Typically, only one or few single metabolites could potentially explain each promoter's specific transcriptional regulation component (Fig 3B and Appendix Fig S13, full data in Table EV7). Cases with more than one potential regulatory metabolite were always based on strong cross‐correlation of the metabolites across conditions. For example, the six metabolites identified for pykF, namely F1P, FBP, DHAP, Ru5P, R5P, and Xu5P, exhibited a median correlation of 0.83, making it difficult to differentiate which one(s) of them are true signals. Conversely, most metabolites appear to be irrelevant for explaining specific transcriptional regulation of any of the promoters, and few metabolites were inferred to regulate more than one promoter. For example, F1P and FBP were identified as potential regulatory signals for several glycolytic promoters, and cyclic AMP was identified as a potential regulatory signal for a third of the tested promoters, in particular in TCA cycle and carbon uptake systems (Appendix Fig S13A).

In total, for about 50% of the promoters, at least one of the available metabolites could explain the specific transcription as a single input. When considering only promoters without a dominant contribution of global regulation (correlation coefficient R < 0.75 for reconstruction of the promoter based on global regulation alone, see Fig 2C), the percentage increased to 66%. To also systematically identify potential double metabolite inputs to promoter activities, we next tested all metabolite pairs for explaining the specific transcriptional regulation of each promoter. Statistical significance of the improvement was assessed through the Akaike information criterion that accounts for different numbers of parameters in the model (Burnham et al, 2011; Link et al, 2013). In the vast majority of cases, no metabolite pair explained specific regulation better than the best single metabolite (Appendix Fig S14B). One of the few exceptions was the cyaA promoter, which was best explained by cyclic AMP and L‐phenylalanine (Appendix Fig S14A). Thus, these results suggest that central metabolic promoters are mostly regulated by single dominating regulatory signals.

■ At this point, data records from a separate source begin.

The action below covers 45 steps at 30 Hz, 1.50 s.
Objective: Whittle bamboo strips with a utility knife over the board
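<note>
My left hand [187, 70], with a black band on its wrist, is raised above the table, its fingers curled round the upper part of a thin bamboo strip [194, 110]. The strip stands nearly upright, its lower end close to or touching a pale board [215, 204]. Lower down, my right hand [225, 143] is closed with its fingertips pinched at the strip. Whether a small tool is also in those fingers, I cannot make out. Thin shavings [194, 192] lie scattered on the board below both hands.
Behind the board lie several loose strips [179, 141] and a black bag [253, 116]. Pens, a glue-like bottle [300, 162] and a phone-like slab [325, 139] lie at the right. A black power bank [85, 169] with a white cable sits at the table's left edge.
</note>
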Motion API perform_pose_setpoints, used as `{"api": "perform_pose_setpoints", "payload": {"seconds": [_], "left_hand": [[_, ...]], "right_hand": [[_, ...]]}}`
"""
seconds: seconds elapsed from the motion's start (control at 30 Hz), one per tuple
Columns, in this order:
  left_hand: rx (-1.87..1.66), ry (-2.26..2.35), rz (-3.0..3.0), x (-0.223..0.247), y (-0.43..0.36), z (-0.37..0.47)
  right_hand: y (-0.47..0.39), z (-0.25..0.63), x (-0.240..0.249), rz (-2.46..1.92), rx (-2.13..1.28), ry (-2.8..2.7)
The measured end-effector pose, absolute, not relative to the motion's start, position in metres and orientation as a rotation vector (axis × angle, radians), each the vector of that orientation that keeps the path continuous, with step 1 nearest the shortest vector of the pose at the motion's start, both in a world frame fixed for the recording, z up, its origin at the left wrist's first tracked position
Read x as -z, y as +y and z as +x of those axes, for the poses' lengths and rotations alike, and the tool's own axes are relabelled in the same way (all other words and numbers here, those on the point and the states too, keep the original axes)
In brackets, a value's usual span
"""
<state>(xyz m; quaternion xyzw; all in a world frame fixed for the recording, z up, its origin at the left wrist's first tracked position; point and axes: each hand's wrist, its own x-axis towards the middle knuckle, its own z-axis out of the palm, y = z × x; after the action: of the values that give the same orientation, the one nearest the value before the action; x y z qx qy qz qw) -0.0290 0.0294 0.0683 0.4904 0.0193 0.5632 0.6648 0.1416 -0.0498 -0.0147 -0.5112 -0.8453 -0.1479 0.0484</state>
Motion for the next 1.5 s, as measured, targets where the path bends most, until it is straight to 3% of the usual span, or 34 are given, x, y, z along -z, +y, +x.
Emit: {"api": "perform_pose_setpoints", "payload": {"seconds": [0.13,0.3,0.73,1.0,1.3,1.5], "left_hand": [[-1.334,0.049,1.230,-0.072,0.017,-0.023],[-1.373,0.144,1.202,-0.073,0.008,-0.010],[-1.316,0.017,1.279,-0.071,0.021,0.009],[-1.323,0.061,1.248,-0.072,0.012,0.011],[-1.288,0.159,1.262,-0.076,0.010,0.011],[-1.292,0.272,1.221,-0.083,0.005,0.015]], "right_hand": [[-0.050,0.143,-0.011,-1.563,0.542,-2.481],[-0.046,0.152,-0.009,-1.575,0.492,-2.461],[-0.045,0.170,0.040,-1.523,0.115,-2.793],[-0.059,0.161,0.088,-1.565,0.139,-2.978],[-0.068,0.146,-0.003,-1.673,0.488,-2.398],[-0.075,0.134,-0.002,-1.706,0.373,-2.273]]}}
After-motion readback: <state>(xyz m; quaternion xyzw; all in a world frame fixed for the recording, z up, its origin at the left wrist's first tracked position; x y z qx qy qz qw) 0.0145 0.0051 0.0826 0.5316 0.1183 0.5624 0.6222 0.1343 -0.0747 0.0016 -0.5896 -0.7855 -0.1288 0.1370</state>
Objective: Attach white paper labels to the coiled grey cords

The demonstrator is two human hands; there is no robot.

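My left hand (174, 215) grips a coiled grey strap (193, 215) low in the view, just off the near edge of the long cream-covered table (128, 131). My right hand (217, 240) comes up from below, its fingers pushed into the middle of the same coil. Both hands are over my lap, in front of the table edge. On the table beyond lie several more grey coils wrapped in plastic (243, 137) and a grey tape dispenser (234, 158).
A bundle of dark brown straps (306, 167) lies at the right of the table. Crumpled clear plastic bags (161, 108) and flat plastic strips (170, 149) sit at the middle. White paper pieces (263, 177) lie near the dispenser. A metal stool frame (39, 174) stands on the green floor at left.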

To obtain a quantitative, single‐promoter resolution picture of the transcriptional program governing E. coli central metabolism, we next combined the metabolite‐dependent specific transcriptional regulation with global regulation (Fig 4A, data in Table EV7). For the majority of promoters, the contribution of global regulation was large, suggesting that specific transcriptional regulation merely modulates a dominant global regulatory input. However, there were also cases with a strong contribution of specific transcriptional regulation, such as uptake systems and TCA cycle promoters that were mostly explained by cyclic AMP. Another exception was the gluconeogenic ppsA promoter, which was largely explained by FBP. Conversely, only the three metabolites cyclic AMP, F1P and FBP explained the majority of observed specific transcriptional regulation. Notably, only few promoters, such as those associated with gluconate utilization (idnD, idnK gntK, gntT), could not be explained by either global or specific transcriptional regulation, presumably because we did not quantify the underlying metabolic signal (see Appendix Fig S15 for individual reconstructions of each promoter based on the network depicted in Fig 4A). Leave‐one‐condition‐out cross‐validation further corroborated that these few metabolite signals were sufficient to quantitatively predict the activity of most promoters in the excluded condition (Fig 4C, Appendix Fig S16). Taken together, these results demonstrate that the transcriptional program of E. coli central metabolism is dominated by global regulation with few specific regulatory signals in response to nutrient variations or perturbations of the expression machinery itself.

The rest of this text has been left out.